----- Dataset section -----
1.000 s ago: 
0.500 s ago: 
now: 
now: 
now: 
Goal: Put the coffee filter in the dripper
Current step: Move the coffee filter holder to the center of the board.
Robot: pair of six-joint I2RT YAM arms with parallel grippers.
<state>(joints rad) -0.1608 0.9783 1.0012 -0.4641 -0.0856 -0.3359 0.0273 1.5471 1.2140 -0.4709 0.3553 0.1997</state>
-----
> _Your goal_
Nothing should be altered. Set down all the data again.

> _Response below_
1.000 s ago: 
0.500 s ago: 
now: 
now: 
now: 
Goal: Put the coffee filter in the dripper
Current step: Move the coffee filter holder to the center of the board.
Robot: pair of six-joint I2RT YAM arms with parallel grippers.
<state>(joints rad) -0.1608 0.9783 1.0012 -0.4641 -0.0856 -0.3359 0.0273 1.5471 1.2140 -0.4709 0.3553 0.1997</state>

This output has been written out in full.